*** Data shown Section Begins ***

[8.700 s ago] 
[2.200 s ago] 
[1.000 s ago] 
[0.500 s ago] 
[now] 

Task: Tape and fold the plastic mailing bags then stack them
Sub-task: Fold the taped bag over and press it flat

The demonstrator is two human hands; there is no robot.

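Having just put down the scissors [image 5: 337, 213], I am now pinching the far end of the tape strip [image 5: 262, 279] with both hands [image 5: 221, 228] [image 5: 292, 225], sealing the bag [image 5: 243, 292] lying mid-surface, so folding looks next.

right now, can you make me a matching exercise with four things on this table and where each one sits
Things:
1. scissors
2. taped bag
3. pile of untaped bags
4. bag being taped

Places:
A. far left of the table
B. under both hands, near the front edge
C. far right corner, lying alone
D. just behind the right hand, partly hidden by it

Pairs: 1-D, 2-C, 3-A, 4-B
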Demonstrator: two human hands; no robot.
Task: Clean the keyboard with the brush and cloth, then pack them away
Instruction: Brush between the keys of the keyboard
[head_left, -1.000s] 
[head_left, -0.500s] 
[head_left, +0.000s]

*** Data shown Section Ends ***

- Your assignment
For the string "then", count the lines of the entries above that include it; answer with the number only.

- Exercise output
2